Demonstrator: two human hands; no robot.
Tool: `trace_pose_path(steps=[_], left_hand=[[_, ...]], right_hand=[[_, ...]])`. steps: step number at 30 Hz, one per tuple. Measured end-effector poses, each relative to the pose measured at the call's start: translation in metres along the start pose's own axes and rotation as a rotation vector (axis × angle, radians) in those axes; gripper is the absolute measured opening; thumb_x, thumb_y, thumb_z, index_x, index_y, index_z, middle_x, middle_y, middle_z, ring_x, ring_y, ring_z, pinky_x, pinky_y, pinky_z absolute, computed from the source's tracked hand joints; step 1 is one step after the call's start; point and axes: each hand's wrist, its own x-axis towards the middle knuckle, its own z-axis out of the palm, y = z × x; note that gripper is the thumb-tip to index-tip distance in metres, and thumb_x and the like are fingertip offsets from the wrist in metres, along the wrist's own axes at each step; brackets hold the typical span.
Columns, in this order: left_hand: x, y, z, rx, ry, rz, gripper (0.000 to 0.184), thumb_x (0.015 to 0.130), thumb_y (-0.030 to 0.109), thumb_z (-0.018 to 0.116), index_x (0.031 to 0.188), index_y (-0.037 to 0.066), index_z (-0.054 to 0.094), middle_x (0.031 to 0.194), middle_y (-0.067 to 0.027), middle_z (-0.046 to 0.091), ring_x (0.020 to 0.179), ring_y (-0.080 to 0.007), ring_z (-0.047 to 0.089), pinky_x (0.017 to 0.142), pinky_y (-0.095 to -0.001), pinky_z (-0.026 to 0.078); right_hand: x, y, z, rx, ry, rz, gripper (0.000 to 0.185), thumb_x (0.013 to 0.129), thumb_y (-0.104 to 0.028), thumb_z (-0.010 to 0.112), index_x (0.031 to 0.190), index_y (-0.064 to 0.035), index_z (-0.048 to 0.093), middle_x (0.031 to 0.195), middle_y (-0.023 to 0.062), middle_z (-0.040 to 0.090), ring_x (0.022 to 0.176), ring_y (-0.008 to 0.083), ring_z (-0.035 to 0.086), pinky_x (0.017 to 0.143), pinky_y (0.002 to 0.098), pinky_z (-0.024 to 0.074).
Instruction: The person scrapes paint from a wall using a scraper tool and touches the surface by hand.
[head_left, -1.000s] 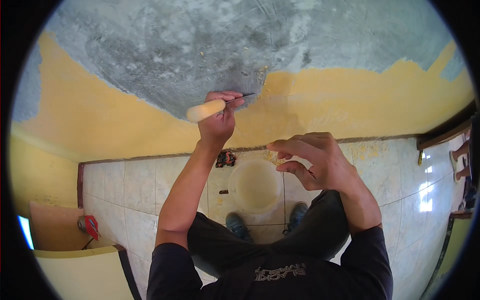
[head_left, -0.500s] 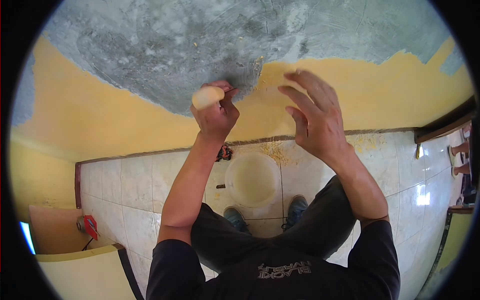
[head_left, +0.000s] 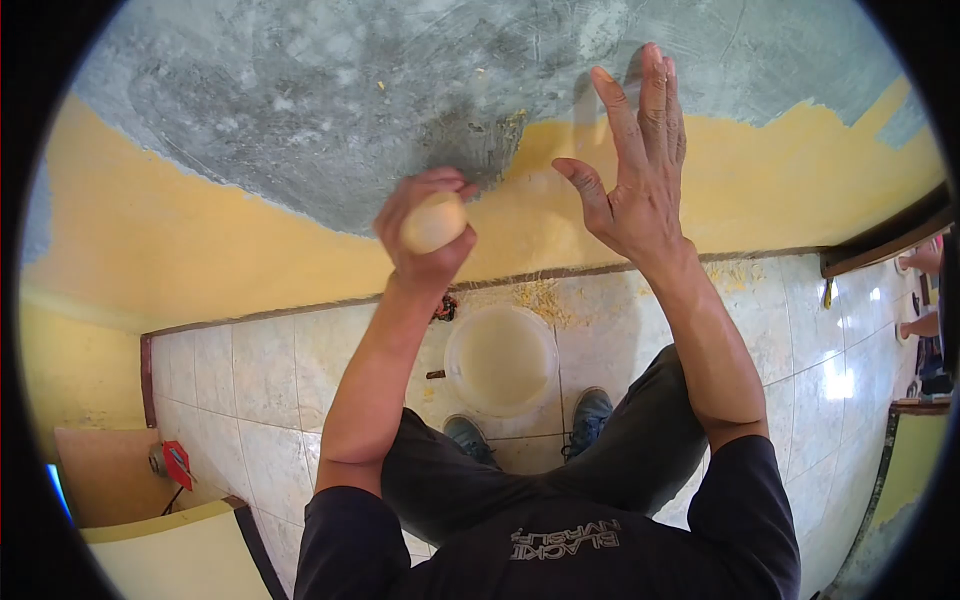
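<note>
My left hand (head_left: 425,228) is wrapped round the pale rounded handle (head_left: 434,222) of a tool, close to the wall where grey surface meets yellow paint (head_left: 700,190). The tool's blade is hidden now, and the hand is a little blurred. Higher and to the right, my right hand (head_left: 645,170) has its fingers stretched out, with nothing in it. Its fingertips lie over the grey wall area (head_left: 330,110); whether they touch it is unclear.
A round whitish bucket (head_left: 501,360) stands on the tiled floor between my feet. Yellow flakes (head_left: 540,298) lie by the wall's base, beside a small dark object (head_left: 445,308). A red object (head_left: 176,465) is at left. Another person's legs (head_left: 922,325) show at far right.
My right hand has risen from over the floor up to the wall, its fingers straightening. My left hand has turned, so the handle points more toward me and the blade has gone out of sight.
</note>
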Motion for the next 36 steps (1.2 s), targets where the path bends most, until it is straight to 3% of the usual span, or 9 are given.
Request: trace_pose_path(steps=[7,9,14,16,19,27,32,34,36], left_hand=[[-0.014,-0.002,-0.001,-0.039,-0.075,0.058,0.018,0.073,-0.017,0.066,0.083,-0.003,0.060,0.084,-0.0128,0.067,0.072,-0.0220,0.066,0.067,-0.0300,0.054],[-0.013,0.000,0.004,-0.157,0.033,-0.093,0.028,0.062,-0.015,0.060,0.083,0.003,0.061,0.075,-0.0088,0.067,0.067,-0.0243,0.067,0.057,-0.0326,0.057],[-0.005,0.000,-0.002,-0.294,0.058,-0.130,0.024,0.074,-0.017,0.066,0.090,-0.002,0.057,0.082,-0.0120,0.066,0.074,-0.0207,0.066,0.067,-0.0292,0.054],[-0.013,-0.006,-0.008,0.095,-0.161,-0.041,0.022,0.075,-0.016,0.067,0.087,-0.002,0.056,0.079,-0.0113,0.066,0.074,-0.0197,0.066,0.066,-0.0289,0.054],[0.003,0.010,-0.006,-0.188,0.040,-0.167,0.021,0.075,-0.014,0.067,0.085,0.000,0.055,0.077,-0.0104,0.066,0.072,-0.0197,0.065,0.066,-0.0292,0.053],[-0.002,0.006,-0.008,0.195,-0.220,-0.062,0.023,0.074,-0.009,0.072,0.086,0.004,0.058,0.077,-0.0069,0.063,0.068,-0.0256,0.063,0.062,-0.0332,0.050],[-0.019,-0.003,-0.005,-0.127,-0.079,-0.050,0.022,0.072,-0.017,0.054,0.087,-0.001,0.054,0.083,-0.0140,0.058,0.071,-0.0239,0.062,0.060,-0.0333,0.061],[-0.018,-0.006,-0.002,0.000,-0.135,0.018,0.025,0.066,-0.003,0.071,0.083,0.008,0.056,0.074,-0.0068,0.061,0.062,-0.0271,0.059,0.053,-0.0361,0.048],[-0.013,-0.008,-0.005,-0.069,-0.114,0.063,0.023,0.073,-0.018,0.059,0.087,-0.001,0.055,0.083,-0.0138,0.060,0.069,-0.0226,0.062,0.059,-0.0309,0.057]], right_hand=[[-0.012,-0.006,0.017,-0.060,-0.143,0.014,0.079,0.086,-0.052,0.066,0.152,-0.0189,0.038,0.162,0.0271,0.005,0.147,0.0509,0.006,0.113,0.0641,0.0139],[-0.013,-0.006,0.017,-0.051,-0.144,0.025,0.079,0.086,-0.053,0.066,0.152,-0.0186,0.038,0.162,0.0271,0.005,0.147,0.0511,0.005,0.113,0.0644,0.0130],[-0.015,0.002,0.021,-0.054,-0.149,0.014,0.079,0.087,-0.056,0.064,0.151,-0.0176,0.039,0.162,0.0273,0.004,0.148,0.0511,0.003,0.114,0.0636,0.0088],[-0.016,0.005,0.024,-0.058,-0.156,0.006,0.078,0.088,-0.058,0.061,0.151,-0.0168,0.040,0.162,0.0275,0.003,0.148,0.0508,-0.001,0.114,0.0627,0.0037],[-0.017,0.008,0.032,0.006,-0.083,0.004,0.076,0.084,-0.050,0.068,0.150,-0.0225,0.042,0.163,0.0243,0.008,0.150,0.0463,0.000,0.116,0.0580,0.0004],[-0.018,0.011,0.034,-0.065,-0.101,-0.033,0.075,0.089,-0.058,0.060,0.149,-0.0155,0.043,0.161,0.0284,0.004,0.149,0.0479,-0.007,0.115,0.0598,-0.0020],[-0.019,0.009,0.032,-0.063,-0.099,-0.046,0.073,0.090,-0.057,0.059,0.148,-0.0145,0.045,0.162,0.0274,0.005,0.150,0.0454,-0.007,0.116,0.0579,-0.0023],[-0.017,0.010,0.032,-0.060,-0.099,-0.036,0.073,0.090,-0.058,0.059,0.147,-0.0144,0.046,0.162,0.0269,0.006,0.150,0.0457,-0.006,0.116,0.0580,-0.0022],[-0.018,0.010,0.032,-0.061,-0.104,-0.039,0.073,0.090,-0.058,0.059,0.147,-0.0138,0.046,0.162,0.0269,0.007,0.150,0.0457,-0.006,0.116,0.0580,-0.0022]])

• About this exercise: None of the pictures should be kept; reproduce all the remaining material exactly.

• Answer to this exercise:
Demonstrator: two human hands; no robot.
Tool: `trace_pose_path(steps=[_], left_hand=[[_, ...]], right_hand=[[_, ...]])`. steps: step number at 30 Hz, one per tuple. Measured end-effector poses, each relative to the pose measured at the call's start: translation in metres along the start pose's own axes and rotation as a rotation vector (axis × angle, radians) in those axes; gripper is the absolute measured opening; thumb_x, thumb_y, thumb_z, index_x, index_y, index_z, middle_x, middle_y, middle_z, ring_x, ring_y, ring_z, pinky_x, pinky_y, pinky_z absolute, computed from the source's tracked hand joints; step 1 is one step after the call's start; point and axes: each hand's wrist, its own x-axis towards the middle knuckle, its own z-axis out of the palm, y = z × x; note that gripper is the thumb-tip to index-tip distance in metres, and thumb_x and the like are fingertip offsets from the wrist in metres, along the wrist's own axes at each step; brackets hold the typical span.
Columns, in this order: left_hand: x, y, z, rx, ry, rz, gripper (0.000 to 0.184), thumb_x (0.015 to 0.130), thumb_y (-0.030 to 0.109), thumb_z (-0.018 to 0.116), index_x (0.031 to 0.188), index_y (-0.037 to 0.066), index_z (-0.054 to 0.094), middle_x (0.031 to 0.194), middle_y (-0.067 to 0.027), middle_z (-0.046 to 0.091), ring_x (0.020 to 0.179), ring_y (-0.080 to 0.007), ring_z (-0.047 to 0.089), pinky_x (0.017 to 0.142), pinky_y (-0.095 to -0.001), pinky_z (-0.026 to 0.078); right_hand: x, y, z, rx, ry, rz, gripper (0.000 to 0.185), thumb_x (0.013 to 0.129), thumb_y (-0.104 to 0.028), thumb_z (-0.010 to 0.112), index_x (0.031 to 0.190), index_y (-0.064 to 0.035), index_z (-0.048 to 0.093), middle_x (0.031 to 0.195), middle_y (-0.023 to 0.062), middle_z (-0.040 to 0.090), ring_x (0.022 to 0.176), ring_y (-0.008 to 0.083), ring_z (-0.035 to 0.086), pinky_x (0.017 to 0.143), pinky_y (0.002 to 0.098), pinky_z (-0.024 to 0.074).
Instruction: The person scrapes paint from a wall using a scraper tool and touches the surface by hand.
[head_left, -1.000s] 
[head_left, -0.500s] 
[head_left, +0.000s] 
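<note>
My left hand (head_left: 425,228) is wrapped round the pale rounded handle (head_left: 434,222) of a tool, close to the wall where grey surface meets yellow paint (head_left: 700,190). The tool's blade is hidden now, and the hand is a little blurred. Higher and to the right, my right hand (head_left: 645,170) has its fingers stretched out, with nothing in it. Its fingertips lie over the grey wall area (head_left: 330,110); whether they touch it is unclear.
A round whitish bucket (head_left: 501,360) stands on the tiled floor between my feet. Yellow flakes (head_left: 540,298) lie by the wall's base, beside a small dark object (head_left: 445,308). A red object (head_left: 176,465) is at left. Another person's legs (head_left: 922,325) show at far right.
My right hand has risen from over the floor up to the wall, its fingers straightening. My left hand has turned, so the handle points more toward me and the blade has gone out of sight.
</note>
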Motion for the next 36 steps (1.2 s), targets where the path bends most, until it is straight to 3% of the usual span, or 9 are given.
Request: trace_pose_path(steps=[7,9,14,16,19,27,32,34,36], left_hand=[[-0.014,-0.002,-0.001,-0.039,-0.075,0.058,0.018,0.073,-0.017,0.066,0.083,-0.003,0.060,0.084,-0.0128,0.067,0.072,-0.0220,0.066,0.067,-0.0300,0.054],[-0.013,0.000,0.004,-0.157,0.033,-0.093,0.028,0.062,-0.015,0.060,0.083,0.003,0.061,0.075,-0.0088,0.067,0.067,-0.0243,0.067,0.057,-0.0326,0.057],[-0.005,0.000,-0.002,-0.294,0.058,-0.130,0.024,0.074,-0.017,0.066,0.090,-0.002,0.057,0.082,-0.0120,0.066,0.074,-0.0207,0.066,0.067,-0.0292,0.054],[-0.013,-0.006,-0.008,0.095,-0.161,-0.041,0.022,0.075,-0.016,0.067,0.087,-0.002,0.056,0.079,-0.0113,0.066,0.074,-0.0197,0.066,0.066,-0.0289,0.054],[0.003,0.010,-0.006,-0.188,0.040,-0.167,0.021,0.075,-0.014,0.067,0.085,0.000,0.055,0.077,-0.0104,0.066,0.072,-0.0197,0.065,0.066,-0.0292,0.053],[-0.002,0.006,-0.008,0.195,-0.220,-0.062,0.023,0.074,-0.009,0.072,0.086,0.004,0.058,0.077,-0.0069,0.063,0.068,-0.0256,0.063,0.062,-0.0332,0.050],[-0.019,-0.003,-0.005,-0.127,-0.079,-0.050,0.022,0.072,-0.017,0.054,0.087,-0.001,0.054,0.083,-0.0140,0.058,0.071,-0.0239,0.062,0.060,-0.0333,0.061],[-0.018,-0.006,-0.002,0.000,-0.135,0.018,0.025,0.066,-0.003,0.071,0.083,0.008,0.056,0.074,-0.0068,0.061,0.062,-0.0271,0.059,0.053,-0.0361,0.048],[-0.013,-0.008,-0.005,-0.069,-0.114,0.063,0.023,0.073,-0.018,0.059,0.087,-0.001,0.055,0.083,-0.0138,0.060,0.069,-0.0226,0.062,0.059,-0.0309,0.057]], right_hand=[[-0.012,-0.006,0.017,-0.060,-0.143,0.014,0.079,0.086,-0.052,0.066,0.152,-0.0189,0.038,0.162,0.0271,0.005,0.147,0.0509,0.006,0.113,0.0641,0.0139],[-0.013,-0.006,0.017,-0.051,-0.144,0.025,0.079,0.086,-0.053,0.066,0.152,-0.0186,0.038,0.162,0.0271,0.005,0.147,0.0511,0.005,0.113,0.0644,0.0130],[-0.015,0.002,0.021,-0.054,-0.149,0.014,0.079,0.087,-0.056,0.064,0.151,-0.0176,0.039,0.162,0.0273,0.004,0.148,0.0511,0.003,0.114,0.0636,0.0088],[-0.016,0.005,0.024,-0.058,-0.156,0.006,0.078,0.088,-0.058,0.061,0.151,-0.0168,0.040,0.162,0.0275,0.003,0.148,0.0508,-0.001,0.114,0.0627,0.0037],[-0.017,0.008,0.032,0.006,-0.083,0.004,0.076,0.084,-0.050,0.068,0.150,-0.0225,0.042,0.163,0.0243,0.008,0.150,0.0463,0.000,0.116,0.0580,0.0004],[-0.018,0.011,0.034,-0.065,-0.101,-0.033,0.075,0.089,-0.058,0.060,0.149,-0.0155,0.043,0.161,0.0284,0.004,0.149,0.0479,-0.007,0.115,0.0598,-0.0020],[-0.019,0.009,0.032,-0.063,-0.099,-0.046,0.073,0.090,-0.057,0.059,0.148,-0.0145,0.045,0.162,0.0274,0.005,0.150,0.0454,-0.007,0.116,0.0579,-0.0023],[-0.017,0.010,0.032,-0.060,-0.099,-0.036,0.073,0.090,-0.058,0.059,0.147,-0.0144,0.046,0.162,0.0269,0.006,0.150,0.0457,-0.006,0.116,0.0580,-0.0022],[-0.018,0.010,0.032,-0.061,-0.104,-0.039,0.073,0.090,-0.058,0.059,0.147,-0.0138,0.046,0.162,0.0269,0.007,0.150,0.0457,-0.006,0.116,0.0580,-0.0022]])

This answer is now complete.